Exercise
Only a number is wanted: the count of lines in this listing that contain "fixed".
*** Data extract
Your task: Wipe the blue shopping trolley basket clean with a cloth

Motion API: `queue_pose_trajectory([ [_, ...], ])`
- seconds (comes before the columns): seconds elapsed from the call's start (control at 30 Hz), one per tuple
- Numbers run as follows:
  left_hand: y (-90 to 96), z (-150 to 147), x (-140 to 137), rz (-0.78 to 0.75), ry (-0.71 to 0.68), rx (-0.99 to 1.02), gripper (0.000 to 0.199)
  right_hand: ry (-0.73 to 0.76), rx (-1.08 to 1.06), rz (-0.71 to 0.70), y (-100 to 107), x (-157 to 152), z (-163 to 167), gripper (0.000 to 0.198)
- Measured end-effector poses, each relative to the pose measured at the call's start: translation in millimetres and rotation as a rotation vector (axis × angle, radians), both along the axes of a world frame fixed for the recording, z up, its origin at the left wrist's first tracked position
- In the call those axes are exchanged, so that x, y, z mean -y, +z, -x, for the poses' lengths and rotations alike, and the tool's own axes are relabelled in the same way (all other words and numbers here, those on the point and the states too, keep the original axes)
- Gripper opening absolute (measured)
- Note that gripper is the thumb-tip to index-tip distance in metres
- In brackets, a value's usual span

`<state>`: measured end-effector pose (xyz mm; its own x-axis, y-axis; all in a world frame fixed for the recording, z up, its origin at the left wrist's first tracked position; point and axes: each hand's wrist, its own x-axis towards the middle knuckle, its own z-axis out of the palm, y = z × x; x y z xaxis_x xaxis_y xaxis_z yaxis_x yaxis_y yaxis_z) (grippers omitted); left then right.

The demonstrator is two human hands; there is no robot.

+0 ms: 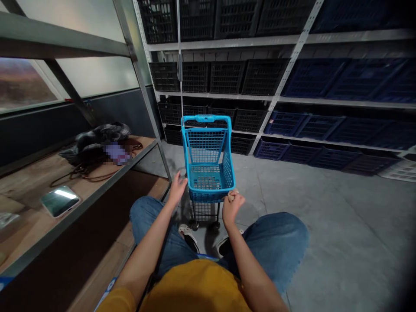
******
Reply
2